The billionaire and his electric-car company may soon be headed to trial in a fight with shareholders who allege the Twitter post cost them billions of dollars in losses.

To fend off allegations that the missive was fraudulent, Musk repeated in a court filing last month what he explained three and a half years ago: Saudi Arabia’s sovereign wealth fund had agreed to support his attempt to take the company private.

“It seems to me it’s not factually very complicated,” US District Judge Edward Chen said at a hearing Thursday in San Francisco. He added that though the Saudi fund had expressed interest, “funding had not been secured.”

Parsing Musk’s intent behind the Twitter post is at the heart of a dispute about whether the statement was “indisputably false,” as the shareholders argue – or, as his lawyers say, it was “entirely truthful.”
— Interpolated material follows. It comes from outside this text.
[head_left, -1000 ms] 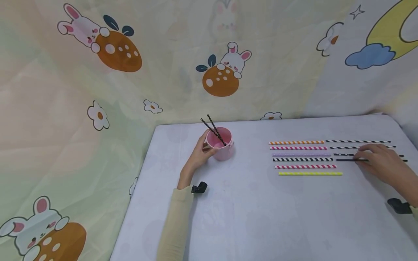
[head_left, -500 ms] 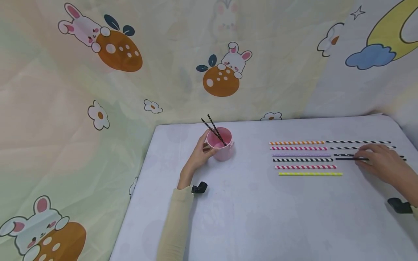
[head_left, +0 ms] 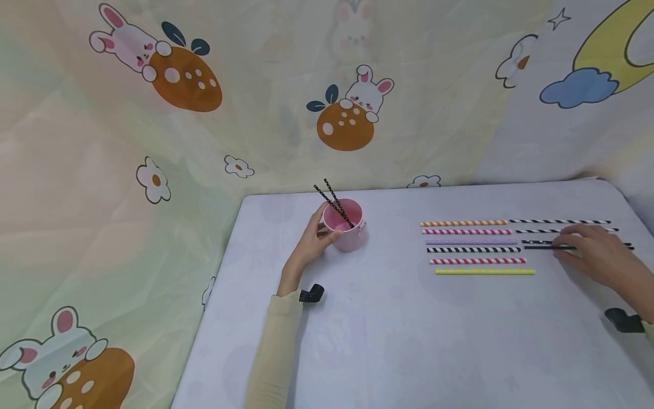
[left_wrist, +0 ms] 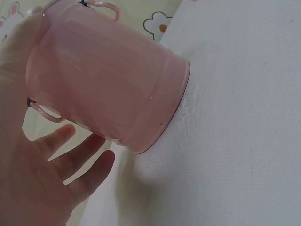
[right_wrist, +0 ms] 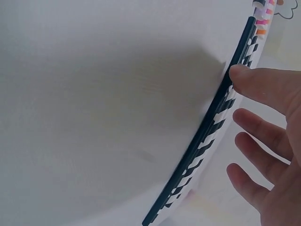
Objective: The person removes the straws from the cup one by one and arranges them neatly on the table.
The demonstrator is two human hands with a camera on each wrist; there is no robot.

Investors are asking Chen to decide a couple of key legal issues by himself, without putting them to a jury. A ruling in favour of the investors would allow them to focus at trial solely on connecting Musk’s alleged false statement to their stock market loss.

Back in 2018, the tweet also got Musk and Tesla sued for fraud by the Securities and Exchange Commission. Musk is now seeking to be freed from restrictions on his tweeting that he agreed to as part of a settlement of that case. “I would never lie to shareholders,” Musk said this week in a sworn statement to a New York judge who’s handling the SEC case. “Let’s talk about falsity,” Chen said at the start of Thursday’s hearing. Much of the debate that followed focused on “Funding secured.”

Alex Spiro, a lawyer for Musk, said shareholders are over-thinking the tweet. “I do worry about dissecting it too much,” he told Chen, adding that “context matters”. Importantly, Musk is rich enough that he could have funded the going-private transaction himself, Spiro said.

“None of Mr. Musk’s deals have ever had a funding issue,” he told the judge.